-------- SOURCE DATA --------

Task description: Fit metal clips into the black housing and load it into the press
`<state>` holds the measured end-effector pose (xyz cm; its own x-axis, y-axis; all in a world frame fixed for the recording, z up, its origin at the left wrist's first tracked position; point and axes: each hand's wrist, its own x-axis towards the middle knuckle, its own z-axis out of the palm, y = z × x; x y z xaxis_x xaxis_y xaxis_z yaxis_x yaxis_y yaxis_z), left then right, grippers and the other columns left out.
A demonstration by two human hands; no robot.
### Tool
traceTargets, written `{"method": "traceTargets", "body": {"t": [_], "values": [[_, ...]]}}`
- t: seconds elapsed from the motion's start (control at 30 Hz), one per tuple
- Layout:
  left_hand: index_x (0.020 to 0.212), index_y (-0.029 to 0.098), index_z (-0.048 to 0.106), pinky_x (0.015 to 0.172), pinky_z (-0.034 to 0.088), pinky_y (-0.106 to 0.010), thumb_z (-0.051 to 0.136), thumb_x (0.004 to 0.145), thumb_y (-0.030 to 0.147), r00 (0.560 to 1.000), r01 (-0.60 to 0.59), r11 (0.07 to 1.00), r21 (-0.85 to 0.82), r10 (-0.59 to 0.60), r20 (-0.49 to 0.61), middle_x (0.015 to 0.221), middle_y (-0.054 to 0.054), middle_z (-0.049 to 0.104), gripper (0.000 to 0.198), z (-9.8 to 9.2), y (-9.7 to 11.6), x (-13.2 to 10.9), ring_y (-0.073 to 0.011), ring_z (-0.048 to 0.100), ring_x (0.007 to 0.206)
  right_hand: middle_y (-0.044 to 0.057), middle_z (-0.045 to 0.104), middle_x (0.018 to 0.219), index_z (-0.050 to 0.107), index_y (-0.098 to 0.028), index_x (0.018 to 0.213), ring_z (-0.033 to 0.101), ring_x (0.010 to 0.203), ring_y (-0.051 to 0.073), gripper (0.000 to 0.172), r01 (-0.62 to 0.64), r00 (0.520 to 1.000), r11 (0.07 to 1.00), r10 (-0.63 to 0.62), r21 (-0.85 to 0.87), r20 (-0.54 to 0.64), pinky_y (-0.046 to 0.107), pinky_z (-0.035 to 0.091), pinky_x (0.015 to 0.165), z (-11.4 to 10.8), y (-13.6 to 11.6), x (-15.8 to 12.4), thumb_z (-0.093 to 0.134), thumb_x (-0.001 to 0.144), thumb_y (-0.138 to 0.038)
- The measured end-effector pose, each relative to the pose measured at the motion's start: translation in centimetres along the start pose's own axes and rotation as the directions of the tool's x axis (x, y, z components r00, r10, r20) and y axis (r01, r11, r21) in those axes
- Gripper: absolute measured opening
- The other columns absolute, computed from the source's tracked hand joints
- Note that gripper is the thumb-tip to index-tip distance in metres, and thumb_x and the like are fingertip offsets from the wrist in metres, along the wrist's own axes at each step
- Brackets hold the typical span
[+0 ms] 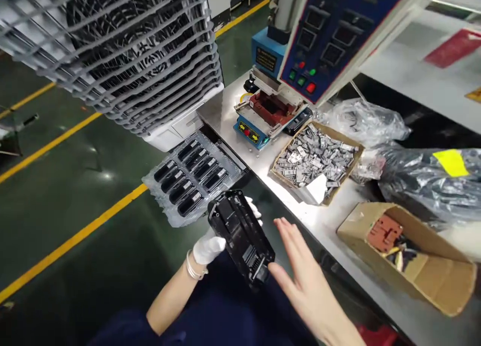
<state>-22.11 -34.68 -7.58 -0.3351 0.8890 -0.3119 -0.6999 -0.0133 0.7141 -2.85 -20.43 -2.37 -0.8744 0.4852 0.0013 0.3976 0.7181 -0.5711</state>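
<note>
My left hand (215, 243), in a white glove, grips a black plastic housing (242, 236) and holds it tilted above my lap. My right hand (306, 278) is bare, fingers spread, with its thumb touching the lower end of the housing. To the left, a clear blister tray (171, 213) holds several black parts with white labels in two rows. On the steel bench (326, 221) stands a press machine with a red fixture (272, 108) and a blue control panel (330, 33).
A cardboard box of small grey metal pieces (313, 158) sits right of the fixture. An open carton (413, 256) with a red-brown part lies at the bench's front right. Plastic bags (428, 178) lie behind. A large grey fan (131, 55) stands at left, yellow floor lines (71, 243) below.
</note>
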Motion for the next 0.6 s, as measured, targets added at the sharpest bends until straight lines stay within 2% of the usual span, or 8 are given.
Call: {"method": "traceTargets", "body": {"t": [0.07,0.13,0.3,0.43,0.6], "values": [[0.111,0.023,0.074,0.121,0.038,-0.051,0.086,0.065,0.062,1.0,-0.021,0.999,0.032,0.021,-0.007,0.107,-0.009,0.075,0.061,-0.8,0.4,2.3,-0.036,0.06,0.128,0.018,0.043,0.158,0.013,-0.025,0.164,0.043,0.143,0.042,0.074,0.014,0.998,1.0,-0.013,-0.014,0.053,0.065,0.057,0.096,1.1,0.7,1.7,0.039,0.105,-0.061],[0.112,0.021,0.074,0.121,0.038,-0.051,0.086,0.065,0.061,0.999,-0.031,0.997,0.071,0.03,0.019,0.105,-0.009,0.076,0.062,-0.5,1.0,4.7,-0.0367,0.059,0.129,0.019,0.047,0.153,0.019,-0.023,0.162,0.043,0.143,0.042,0.077,0.045,0.996,0.999,-0.044,-0.01,0.074,0.069,0.052,0.102,1.1,1.5,3.3,0.042,0.102,-0.065],[0.115,0.018,0.074,0.115,0.045,-0.05,0.083,0.066,0.065,0.997,-0.025,0.997,0.075,0.02,0.072,0.114,-0.011,0.076,0.069,2.7,2.3,10.7,-0.0377,0.063,0.125,0.02,0.055,0.137,0.033,-0.018,0.154,0.05,0.133,0.041,0.078,0.118,0.99,0.993,-0.115,-0.029,0.087,0.07,0.044,0.109,-1.7,4.9,7.5,0.049,0.098,-0.07],[0.115,0.018,0.075,0.114,0.046,-0.049,0.083,0.062,0.071,0.996,-0.076,0.996,0.048,0.073,0.059,0.113,-0.01,0.075,0.075,5.1,2.2,15.0,-0.0392,0.059,0.13,0.02,0.056,0.129,0.031,-0.015,0.155,0.054,0.124,0.04,0.084,0.168,0.985,0.983,-0.164,-0.077,0.059,0.069,0.037,0.112,-3.6,8.3,10.5,0.051,0.096,-0.071],[0.11,0.02,0.077,0.115,0.044,-0.047,0.083,0.064,0.063,0.987,-0.156,0.987,0.025,0.154,0.048,0.112,-0.007,0.075,0.063,6.2,1.7,19.5,-0.0385,0.053,0.136,0.021,0.056,0.12,0.037,-0.01,0.145,0.054,0.114,0.039,0.08,0.225,0.974,0.971,-0.22,-0.086,0.062,0.067,0.037,0.11,-4.5,12.0,14.4,0.054,0.095,-0.07]]}}
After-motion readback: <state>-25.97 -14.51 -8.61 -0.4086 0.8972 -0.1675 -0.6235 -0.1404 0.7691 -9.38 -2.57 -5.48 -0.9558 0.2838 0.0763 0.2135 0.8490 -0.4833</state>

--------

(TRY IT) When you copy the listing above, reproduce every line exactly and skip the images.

(RESULT)
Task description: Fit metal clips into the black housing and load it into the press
`<state>` holds the measured end-effector pose (xyz cm; its own x-axis, y-axis; all in a world frame fixed for the recording, z up, its origin at the left wrist's first tracked position; point and axes: each hand's wrist, its own x-axis towards the middle knuckle, its own z-axis out of the palm, y = z × x; x y z xaxis_x xaxis_y xaxis_z yaxis_x yaxis_y yaxis_z), left then right, grippers and the other columns left out.
A demonstration by two human hands; no robot.
### Tool
traceTargets, written `{"method": "traceTargets", "body": {"t": [_], "values": [[_, ...]]}}`
- t: seconds elapsed from the motion's start (control at 30 Hz), one per tuple
- Layout:
  left_hand: index_x (0.020 to 0.212), index_y (-0.029 to 0.098), index_z (-0.048 to 0.106), pinky_x (0.015 to 0.172), pinky_z (-0.034 to 0.088), pinky_y (-0.106 to 0.010), thumb_z (-0.051 to 0.136), thumb_x (0.004 to 0.145), thumb_y (-0.030 to 0.147), r00 (0.560 to 1.000), r01 (-0.60 to 0.59), r11 (0.07 to 1.00), r21 (-0.85 to 0.82), r10 (-0.59 to 0.60), r20 (-0.49 to 0.61), middle_x (0.015 to 0.221), middle_y (-0.054 to 0.054), middle_z (-0.049 to 0.104), gripper (0.000 to 0.198), z (-9.8 to 9.2), y (-9.7 to 11.6), x (-13.2 to 10.9), ring_y (-0.073 to 0.011), ring_z (-0.048 to 0.100), ring_x (0.007 to 0.206)
  right_hand: middle_y (-0.044 to 0.057), middle_z (-0.045 to 0.104), middle_x (0.018 to 0.219), index_z (-0.050 to 0.107), index_y (-0.098 to 0.028), index_x (0.018 to 0.213), ring_z (-0.033 to 0.101), ring_x (0.010 to 0.203), ring_y (-0.051 to 0.073), gripper (0.000 to 0.172), r01 (-0.62 to 0.64), r00 (0.520 to 1.000), r11 (0.07 to 1.00), r10 (-0.63 to 0.62), r21 (-0.85 to 0.87), r20 (-0.54 to 0.64), pinky_y (-0.046 to 0.107), pinky_z (-0.035 to 0.091), pinky_x (0.015 to 0.165), z (-11.4 to 10.8), y (-13.6 to 11.6), x (-15.8 to 12.4), thumb_z (-0.093 to 0.134), thumb_x (-0.001 to 0.144), thumb_y (-0.138 to 0.038)
- The measured end-effector pose, each relative to the pose measured at the motion's start: translation in centimetres along the start pose's own axes and rotation as the directions of the tool's x axis (x, y, z components r00, r10, r20) and y axis (r01, r11, r21) in those axes
- Gripper: absolute measured opening
- The other columns absolute, computed from the source's tracked hand joints
- Note that gripper is the thumb-tip to index-tip distance in metres, and thumb_x and the like are fingertip offsets from the wrist in metres, along the wrist's own axes at each step
- Brackets hold the typical span
[+0 ms] 
<state>-22.11 -34.68 -7.58 -0.3351 0.8890 -0.3119 -0.6999 -0.0133 0.7141 -2.85 -20.43 -2.37 -0.8744 0.4852 0.0013 0.3976 0.7181 -0.5711</state>
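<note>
My left hand (215, 243), in a white glove, grips a black plastic housing (242, 236) and holds it tilted above my lap. My right hand (306, 278) is bare, fingers spread, with its thumb touching the lower end of the housing. To the left, a clear blister tray (171, 213) holds several black parts with white labels in two rows. On the steel bench (326, 221) stands a press machine with a red fixture (272, 108) and a blue control panel (330, 33).
A cardboard box of small grey metal pieces (313, 158) sits right of the fixture. An open carton (413, 256) with a red-brown part lies at the bench's front right. Plastic bags (428, 178) lie behind. A large grey fan (131, 55) stands at left, yellow floor lines (71, 243) below.
</note>
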Motion for the next 0.6 s, as measured, targets added at the sharpest bends until straight lines stay within 2% of the usual span, or 8 are given.
Call: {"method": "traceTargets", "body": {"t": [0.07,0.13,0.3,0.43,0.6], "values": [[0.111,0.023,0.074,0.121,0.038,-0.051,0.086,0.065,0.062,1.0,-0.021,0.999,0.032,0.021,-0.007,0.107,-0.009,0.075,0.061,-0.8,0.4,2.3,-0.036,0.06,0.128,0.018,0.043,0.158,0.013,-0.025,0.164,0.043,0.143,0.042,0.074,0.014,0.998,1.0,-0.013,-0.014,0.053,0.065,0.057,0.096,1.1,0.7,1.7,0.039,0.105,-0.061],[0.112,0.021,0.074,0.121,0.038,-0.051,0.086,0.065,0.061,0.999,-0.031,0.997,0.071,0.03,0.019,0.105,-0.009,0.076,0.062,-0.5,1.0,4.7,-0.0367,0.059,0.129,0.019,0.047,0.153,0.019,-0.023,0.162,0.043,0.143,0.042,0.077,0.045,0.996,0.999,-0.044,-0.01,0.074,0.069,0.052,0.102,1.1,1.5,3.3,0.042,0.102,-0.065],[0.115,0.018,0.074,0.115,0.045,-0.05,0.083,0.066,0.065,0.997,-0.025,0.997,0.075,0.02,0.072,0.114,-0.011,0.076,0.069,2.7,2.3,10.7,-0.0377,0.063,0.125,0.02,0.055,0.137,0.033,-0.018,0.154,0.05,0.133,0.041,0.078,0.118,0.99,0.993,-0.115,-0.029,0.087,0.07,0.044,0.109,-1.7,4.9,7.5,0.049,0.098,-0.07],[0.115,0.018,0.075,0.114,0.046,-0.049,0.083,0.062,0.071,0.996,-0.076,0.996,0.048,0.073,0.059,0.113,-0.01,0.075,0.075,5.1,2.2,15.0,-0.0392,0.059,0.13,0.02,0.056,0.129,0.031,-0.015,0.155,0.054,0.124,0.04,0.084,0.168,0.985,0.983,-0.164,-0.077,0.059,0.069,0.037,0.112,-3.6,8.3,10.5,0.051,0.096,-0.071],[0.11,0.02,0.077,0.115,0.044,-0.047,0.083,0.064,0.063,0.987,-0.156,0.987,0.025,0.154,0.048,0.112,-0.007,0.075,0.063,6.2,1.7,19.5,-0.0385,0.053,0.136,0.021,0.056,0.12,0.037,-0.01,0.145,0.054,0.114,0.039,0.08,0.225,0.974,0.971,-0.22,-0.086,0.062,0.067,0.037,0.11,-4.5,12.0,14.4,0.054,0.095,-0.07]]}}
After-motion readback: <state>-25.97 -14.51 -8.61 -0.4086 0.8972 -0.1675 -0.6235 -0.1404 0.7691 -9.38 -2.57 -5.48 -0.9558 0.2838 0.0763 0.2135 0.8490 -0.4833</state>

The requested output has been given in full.